Dat de investeerder zich indekt en een verplichting heeft naar de achterban, daar heeft Van der Horst alle begrip voor. “Maar we zijn wakker geschud, de overheid is nog niet klaar met bezuinigen. Inmiddels zie je al dat het effect van scheiden van wonen en zorg scherp voelbaar wordt . Lange contracten zijn niet langer  realistisch en dus moeten er nieuwe elementen gevonden worden waarlangs je als financier met een gerust hart in de zorg kan investeren.”

Oplossing

“Op dit moment zie je dat er, ondanks dat de media daar een ander beeld van schetst, nog een hele grote aarzeling is voor partijen om in de zorg te gaan investeren. En de fondsen die ermee naar buiten treden, melden er niet bij dat we gedwongen worden om een ‘onreglementair’ lang contract te tekenen,” aldus Van der Horst.

“Het probleem van de toekomstige functie van een gebouw moet niet meer bij de zorg liggen, maar bij de financier.”

“Als wij in Nederland de situatie in de zorg serieus willen nemen, dan moeten er nieuwe rollen ontstaan in de samenwerking tussen overheid, zorgorganisaties en financiers. Het probleem van de toekomstige functie van een gebouw moet niet meer bij de zorg liggen, maar bij de financier. Die moet kennis ontwikkelen over flexibiliteit van een gebouw, want er is zo ontzettend veel mogelijk. Denk aan constructies waarbij de gevel dragend is, en dus elke wand aan de binnenkant verplaatst kan worden. En omarm afbouwscenario’s waarin alleen nog de allerziekste mensen intramuraal gaan niet als risico, maar als feit.”

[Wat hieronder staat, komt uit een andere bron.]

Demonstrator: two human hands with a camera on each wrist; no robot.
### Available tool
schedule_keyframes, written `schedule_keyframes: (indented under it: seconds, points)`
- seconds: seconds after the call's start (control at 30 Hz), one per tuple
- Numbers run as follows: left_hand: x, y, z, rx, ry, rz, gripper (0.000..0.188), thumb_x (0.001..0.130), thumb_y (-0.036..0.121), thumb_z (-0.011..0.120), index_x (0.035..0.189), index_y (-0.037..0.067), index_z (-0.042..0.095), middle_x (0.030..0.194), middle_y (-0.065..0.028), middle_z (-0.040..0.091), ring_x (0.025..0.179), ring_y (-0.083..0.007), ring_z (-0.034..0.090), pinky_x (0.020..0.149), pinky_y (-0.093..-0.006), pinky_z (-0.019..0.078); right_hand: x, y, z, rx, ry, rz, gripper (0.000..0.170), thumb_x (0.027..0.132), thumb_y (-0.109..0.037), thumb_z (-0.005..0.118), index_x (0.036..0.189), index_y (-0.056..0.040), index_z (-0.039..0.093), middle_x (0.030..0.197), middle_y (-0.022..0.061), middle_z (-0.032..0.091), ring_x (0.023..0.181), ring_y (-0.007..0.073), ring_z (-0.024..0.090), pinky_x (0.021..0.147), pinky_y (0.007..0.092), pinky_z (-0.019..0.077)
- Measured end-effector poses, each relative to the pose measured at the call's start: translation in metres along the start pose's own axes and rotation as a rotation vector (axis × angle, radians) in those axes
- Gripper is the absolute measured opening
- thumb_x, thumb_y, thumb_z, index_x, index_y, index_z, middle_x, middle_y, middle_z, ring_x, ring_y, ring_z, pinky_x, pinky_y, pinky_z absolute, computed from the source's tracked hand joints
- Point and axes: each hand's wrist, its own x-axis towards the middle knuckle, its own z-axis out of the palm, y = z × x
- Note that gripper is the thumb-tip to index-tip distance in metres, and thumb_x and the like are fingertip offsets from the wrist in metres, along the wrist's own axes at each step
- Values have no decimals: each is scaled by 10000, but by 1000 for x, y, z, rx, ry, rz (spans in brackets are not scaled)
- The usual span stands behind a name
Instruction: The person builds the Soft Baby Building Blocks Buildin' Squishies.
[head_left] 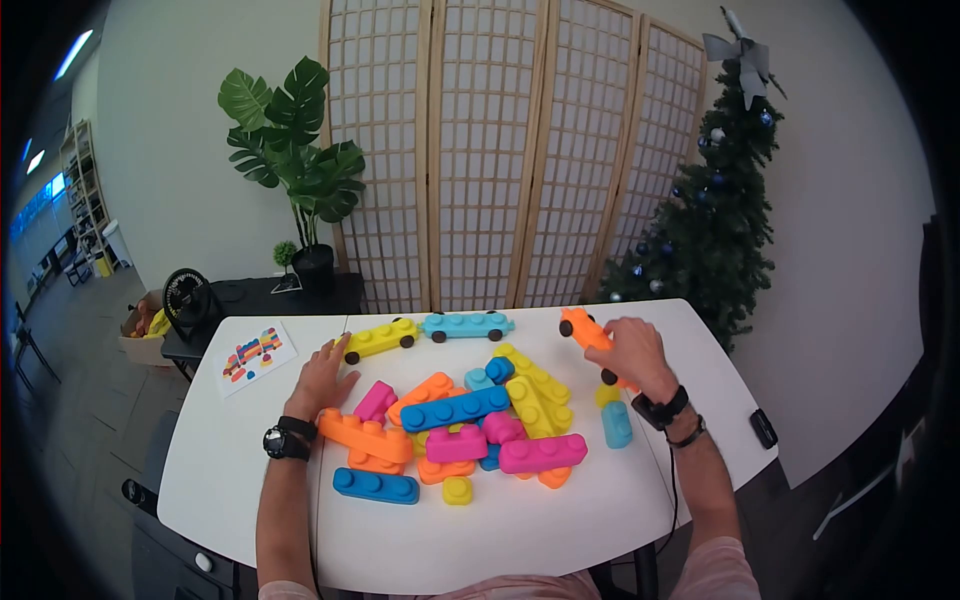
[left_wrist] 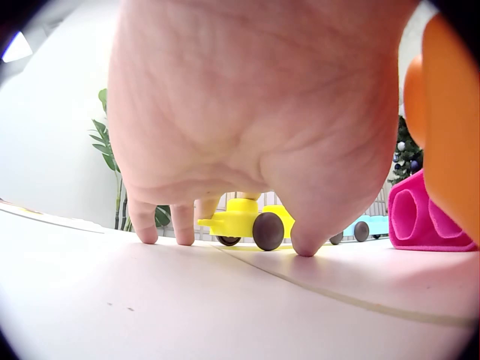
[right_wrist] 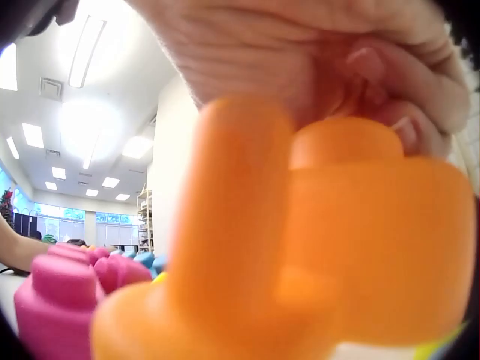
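Right hand (head_left: 637,352) gripping orange car (head_left: 584,329), left hand (head_left: 320,380) spread by yellow car (head_left: 383,341), blocks (head_left: 455,409) heaped between, screen (head_left: 485,150) behind

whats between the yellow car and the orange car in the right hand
In the head view, the light blue car comes right after the yellow car, then bare white table up to the orange car.
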Motion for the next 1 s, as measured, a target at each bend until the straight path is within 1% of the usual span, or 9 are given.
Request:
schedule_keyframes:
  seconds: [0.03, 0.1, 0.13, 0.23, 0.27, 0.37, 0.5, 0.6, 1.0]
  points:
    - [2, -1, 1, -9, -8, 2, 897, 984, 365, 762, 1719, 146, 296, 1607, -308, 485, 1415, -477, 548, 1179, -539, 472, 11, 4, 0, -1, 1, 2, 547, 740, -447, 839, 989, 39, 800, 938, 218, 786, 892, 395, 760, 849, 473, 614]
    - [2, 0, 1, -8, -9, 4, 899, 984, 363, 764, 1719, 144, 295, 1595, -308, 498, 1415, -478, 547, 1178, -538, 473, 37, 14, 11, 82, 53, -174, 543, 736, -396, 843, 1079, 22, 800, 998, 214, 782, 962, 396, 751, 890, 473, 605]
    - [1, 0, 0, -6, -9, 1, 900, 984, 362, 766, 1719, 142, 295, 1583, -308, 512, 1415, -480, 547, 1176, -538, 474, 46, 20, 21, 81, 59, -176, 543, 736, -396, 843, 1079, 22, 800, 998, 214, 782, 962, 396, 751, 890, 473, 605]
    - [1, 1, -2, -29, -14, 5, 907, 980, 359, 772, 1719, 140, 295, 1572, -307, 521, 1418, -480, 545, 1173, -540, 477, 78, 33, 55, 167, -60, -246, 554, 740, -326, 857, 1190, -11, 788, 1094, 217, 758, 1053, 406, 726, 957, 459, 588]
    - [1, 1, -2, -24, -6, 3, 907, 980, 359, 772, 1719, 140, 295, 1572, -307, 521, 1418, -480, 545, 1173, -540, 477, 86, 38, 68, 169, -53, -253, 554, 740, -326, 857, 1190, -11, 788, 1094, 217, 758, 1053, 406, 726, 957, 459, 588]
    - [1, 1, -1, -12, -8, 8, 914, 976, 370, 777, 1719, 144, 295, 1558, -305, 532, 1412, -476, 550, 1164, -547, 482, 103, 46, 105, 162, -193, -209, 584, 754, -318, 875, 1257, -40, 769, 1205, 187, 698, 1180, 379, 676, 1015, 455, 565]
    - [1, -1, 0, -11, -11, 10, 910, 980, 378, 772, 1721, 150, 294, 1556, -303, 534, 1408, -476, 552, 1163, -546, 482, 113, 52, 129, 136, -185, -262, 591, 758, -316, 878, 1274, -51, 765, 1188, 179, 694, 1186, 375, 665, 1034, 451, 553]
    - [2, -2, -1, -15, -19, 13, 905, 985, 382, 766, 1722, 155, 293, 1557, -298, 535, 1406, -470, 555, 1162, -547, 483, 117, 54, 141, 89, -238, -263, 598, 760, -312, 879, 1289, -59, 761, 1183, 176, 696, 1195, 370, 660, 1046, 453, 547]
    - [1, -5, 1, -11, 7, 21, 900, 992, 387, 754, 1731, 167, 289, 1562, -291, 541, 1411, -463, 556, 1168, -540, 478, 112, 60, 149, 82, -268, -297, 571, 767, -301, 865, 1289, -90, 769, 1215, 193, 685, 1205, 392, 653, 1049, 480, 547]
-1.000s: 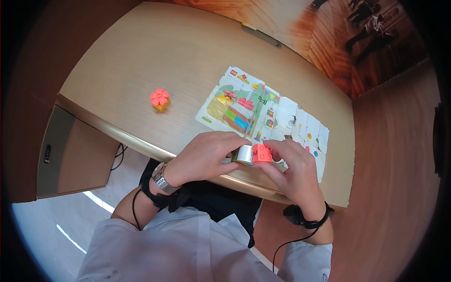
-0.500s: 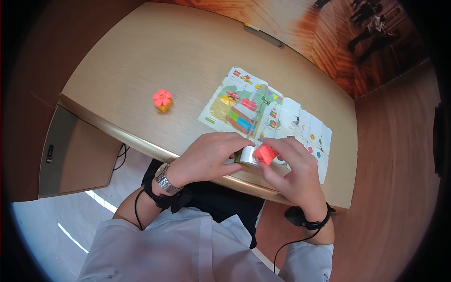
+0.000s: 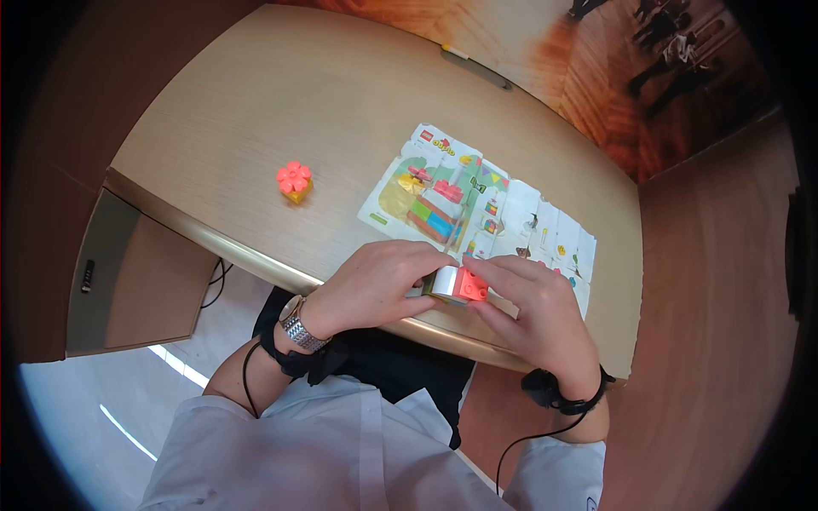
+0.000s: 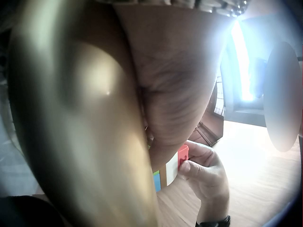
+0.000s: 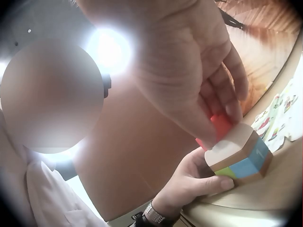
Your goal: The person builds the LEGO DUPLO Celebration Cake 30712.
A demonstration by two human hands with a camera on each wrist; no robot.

“Dan ga je bedenken hoe je ermee omgaat, en komen creatieve, nieuwe oplossingen naar boven. Je gaat andere gebouwen ontwikkelen en je steviger opstellen richting de zorg. De zorg op zijn beurt moet dan loslaten. Bedenk wat je nu echt minimaal nodig hebt om kwalitatief goede zorg te verlenen en vergeet de kleur aan de buitenkant, of wat er wel of niet met de fundering gebeurt. Er liggen opdrachten voor alle partijen, maar,” zo pleit hij, “je kunt risico’s niet bij een zorgorganisatie neerleggen. Accepteer als financier of andere marktpartij dat de zorg geen risico kan lopen en zoek langs andere wegen naar zekerheid.”